> Instructions to follow
From the entries provided below, copy each line that contains the word "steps".

> Available records
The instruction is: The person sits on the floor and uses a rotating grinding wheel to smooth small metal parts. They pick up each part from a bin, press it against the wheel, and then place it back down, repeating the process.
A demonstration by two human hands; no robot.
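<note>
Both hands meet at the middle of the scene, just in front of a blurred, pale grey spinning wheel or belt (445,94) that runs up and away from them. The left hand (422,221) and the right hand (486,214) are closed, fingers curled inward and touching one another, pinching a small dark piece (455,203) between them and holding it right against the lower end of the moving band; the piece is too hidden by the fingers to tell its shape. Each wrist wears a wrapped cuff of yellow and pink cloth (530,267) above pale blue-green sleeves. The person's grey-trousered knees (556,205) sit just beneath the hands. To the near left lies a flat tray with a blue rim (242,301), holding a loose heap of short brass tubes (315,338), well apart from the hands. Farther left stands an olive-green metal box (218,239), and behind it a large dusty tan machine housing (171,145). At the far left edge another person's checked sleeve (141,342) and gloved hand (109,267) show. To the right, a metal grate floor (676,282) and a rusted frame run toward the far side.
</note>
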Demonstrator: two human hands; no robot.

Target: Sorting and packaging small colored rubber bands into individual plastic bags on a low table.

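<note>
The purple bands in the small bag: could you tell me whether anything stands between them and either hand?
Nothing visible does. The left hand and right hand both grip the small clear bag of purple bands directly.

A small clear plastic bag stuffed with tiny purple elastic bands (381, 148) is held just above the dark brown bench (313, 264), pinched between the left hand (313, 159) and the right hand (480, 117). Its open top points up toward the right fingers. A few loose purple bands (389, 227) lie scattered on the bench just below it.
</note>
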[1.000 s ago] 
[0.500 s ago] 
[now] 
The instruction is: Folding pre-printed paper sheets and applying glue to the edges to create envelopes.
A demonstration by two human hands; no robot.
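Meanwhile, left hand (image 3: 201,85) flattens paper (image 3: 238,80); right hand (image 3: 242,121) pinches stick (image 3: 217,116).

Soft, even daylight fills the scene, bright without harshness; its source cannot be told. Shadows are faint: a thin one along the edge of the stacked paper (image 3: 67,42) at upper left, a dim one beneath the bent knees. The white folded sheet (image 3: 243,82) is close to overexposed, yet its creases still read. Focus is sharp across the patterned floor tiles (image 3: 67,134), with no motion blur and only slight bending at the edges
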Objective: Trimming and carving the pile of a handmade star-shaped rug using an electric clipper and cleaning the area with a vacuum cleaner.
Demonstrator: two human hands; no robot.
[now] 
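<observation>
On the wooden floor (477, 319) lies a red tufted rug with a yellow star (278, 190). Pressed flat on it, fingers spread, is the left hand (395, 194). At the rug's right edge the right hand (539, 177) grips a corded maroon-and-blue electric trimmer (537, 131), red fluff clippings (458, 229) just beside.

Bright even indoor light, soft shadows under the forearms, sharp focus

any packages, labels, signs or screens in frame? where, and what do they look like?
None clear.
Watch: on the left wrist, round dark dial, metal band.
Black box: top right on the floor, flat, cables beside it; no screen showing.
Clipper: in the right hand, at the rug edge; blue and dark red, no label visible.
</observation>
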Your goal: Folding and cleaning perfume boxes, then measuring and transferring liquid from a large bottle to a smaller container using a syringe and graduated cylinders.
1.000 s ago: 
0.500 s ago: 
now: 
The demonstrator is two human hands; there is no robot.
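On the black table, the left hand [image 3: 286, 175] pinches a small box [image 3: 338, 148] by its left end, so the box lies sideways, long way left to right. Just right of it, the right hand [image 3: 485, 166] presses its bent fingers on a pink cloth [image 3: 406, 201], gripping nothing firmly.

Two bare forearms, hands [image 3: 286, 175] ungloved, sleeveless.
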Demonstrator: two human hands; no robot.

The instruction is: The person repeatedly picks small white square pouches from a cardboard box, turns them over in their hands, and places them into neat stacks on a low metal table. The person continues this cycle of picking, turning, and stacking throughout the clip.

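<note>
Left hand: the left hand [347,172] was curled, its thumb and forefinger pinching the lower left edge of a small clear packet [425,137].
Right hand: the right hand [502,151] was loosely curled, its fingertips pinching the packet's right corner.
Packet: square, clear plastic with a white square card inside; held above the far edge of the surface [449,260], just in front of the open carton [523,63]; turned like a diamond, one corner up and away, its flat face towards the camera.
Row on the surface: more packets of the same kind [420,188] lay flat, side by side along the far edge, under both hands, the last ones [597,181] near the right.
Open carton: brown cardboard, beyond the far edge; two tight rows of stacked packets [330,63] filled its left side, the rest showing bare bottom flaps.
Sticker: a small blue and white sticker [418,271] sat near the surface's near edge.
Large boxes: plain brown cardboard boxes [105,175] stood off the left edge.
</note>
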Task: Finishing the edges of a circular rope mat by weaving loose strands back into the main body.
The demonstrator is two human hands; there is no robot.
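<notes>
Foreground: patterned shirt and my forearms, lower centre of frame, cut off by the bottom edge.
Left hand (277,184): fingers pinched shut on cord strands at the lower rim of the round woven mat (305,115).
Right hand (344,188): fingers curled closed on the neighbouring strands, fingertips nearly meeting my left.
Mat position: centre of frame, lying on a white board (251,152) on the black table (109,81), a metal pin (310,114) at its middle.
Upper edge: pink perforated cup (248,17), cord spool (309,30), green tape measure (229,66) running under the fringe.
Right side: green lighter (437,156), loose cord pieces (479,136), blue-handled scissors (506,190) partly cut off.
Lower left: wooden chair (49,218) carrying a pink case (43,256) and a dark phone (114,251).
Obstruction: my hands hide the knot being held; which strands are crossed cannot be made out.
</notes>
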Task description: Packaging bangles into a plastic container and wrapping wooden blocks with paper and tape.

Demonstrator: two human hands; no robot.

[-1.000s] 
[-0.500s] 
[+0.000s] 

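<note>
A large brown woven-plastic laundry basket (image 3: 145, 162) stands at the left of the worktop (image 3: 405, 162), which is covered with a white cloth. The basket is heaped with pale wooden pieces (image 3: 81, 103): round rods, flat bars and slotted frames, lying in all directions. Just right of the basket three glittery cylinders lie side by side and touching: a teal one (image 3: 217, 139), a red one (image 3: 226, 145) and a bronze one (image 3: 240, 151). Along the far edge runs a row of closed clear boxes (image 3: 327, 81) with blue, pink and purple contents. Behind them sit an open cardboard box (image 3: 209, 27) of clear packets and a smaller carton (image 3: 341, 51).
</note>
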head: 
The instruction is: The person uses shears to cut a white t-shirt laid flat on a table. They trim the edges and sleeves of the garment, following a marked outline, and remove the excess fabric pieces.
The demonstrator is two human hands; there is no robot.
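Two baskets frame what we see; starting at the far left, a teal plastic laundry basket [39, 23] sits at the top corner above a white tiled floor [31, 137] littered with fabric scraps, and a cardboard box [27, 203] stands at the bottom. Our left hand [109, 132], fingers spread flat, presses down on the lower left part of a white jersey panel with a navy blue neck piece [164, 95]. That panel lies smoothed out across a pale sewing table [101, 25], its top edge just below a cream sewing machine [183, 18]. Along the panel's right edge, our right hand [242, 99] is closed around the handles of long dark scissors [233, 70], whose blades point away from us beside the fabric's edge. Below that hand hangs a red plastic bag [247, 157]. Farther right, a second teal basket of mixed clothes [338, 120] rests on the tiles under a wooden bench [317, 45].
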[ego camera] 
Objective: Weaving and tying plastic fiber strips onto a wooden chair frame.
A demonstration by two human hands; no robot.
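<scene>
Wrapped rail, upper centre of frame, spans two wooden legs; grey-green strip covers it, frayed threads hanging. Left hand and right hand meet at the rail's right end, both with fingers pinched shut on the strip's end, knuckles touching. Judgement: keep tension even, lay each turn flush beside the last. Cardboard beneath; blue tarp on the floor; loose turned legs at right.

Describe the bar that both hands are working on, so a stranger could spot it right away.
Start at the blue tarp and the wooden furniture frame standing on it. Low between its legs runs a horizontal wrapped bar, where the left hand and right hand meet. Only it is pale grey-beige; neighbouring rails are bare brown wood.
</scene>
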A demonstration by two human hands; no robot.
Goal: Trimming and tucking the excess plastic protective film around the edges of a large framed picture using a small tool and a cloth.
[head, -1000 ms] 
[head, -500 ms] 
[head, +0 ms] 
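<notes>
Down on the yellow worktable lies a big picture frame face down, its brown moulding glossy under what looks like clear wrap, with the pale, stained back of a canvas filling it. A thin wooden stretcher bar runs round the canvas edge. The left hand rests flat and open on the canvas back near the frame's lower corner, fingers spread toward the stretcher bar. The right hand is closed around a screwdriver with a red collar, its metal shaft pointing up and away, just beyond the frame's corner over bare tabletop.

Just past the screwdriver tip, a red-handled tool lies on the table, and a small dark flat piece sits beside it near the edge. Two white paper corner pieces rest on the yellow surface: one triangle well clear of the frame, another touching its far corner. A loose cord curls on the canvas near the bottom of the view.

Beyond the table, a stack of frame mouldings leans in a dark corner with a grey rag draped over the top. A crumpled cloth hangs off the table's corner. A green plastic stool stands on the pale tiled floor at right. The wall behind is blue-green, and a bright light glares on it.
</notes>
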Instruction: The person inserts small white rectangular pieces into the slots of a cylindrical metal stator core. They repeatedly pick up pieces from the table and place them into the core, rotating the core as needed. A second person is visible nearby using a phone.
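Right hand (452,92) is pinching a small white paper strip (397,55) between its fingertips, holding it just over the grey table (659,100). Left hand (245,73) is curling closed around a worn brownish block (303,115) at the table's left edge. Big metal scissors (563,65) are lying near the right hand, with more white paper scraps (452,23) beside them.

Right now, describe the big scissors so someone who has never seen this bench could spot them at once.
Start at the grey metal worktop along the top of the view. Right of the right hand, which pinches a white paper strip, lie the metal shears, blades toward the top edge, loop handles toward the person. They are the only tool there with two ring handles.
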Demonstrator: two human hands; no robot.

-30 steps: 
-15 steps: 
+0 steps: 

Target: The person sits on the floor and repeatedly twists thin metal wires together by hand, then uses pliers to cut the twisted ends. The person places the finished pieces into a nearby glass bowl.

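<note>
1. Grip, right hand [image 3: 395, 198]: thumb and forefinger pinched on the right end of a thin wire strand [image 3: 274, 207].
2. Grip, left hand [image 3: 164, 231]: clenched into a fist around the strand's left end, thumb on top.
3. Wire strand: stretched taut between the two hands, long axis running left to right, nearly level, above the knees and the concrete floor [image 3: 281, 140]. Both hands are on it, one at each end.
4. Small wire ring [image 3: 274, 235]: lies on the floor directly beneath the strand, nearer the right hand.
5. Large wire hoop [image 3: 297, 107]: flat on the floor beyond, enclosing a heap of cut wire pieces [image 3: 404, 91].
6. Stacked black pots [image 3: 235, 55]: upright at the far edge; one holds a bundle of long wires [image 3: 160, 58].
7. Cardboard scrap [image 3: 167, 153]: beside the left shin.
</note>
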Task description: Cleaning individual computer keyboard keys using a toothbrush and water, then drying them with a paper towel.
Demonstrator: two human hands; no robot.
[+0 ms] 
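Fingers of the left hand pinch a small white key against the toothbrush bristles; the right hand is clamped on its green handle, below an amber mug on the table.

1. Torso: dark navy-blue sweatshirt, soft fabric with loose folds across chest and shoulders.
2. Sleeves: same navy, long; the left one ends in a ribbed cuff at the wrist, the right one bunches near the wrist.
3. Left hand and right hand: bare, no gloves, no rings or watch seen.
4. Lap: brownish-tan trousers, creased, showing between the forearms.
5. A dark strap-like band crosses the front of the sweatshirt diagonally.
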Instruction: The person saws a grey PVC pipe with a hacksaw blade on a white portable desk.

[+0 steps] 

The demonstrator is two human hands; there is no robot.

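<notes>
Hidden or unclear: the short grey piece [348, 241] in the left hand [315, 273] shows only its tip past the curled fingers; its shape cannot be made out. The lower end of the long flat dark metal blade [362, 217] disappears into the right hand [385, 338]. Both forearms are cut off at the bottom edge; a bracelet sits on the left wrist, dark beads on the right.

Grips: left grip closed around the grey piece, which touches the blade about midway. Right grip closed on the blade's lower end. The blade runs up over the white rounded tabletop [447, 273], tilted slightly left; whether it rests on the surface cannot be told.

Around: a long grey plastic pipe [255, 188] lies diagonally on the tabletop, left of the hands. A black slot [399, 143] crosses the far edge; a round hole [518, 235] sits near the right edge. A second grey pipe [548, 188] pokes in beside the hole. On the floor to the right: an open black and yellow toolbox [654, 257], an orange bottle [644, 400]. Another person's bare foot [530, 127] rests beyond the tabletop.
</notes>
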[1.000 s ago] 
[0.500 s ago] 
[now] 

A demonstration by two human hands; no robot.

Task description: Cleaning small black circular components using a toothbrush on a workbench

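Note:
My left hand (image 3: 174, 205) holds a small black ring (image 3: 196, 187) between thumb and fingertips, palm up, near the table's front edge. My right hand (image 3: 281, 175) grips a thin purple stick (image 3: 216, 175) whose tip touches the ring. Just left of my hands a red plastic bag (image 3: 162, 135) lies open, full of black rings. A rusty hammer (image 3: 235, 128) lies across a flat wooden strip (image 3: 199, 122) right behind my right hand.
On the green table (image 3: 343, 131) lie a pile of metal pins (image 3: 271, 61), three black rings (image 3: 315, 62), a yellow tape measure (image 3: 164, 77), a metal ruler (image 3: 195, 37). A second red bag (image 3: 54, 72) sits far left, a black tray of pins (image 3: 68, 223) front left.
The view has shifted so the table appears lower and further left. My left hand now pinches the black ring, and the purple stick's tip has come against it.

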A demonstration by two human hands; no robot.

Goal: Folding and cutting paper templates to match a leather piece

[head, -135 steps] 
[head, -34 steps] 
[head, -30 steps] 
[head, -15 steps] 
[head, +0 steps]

> Reply to the exercise
-30 steps: 
-15 steps: 
+0 steps: 
[+0 steps] 
[head, -135 steps] 
[head, -34 steps] 
[head, -30 steps] 
[head, -15 steps] 
[head, +0 steps]

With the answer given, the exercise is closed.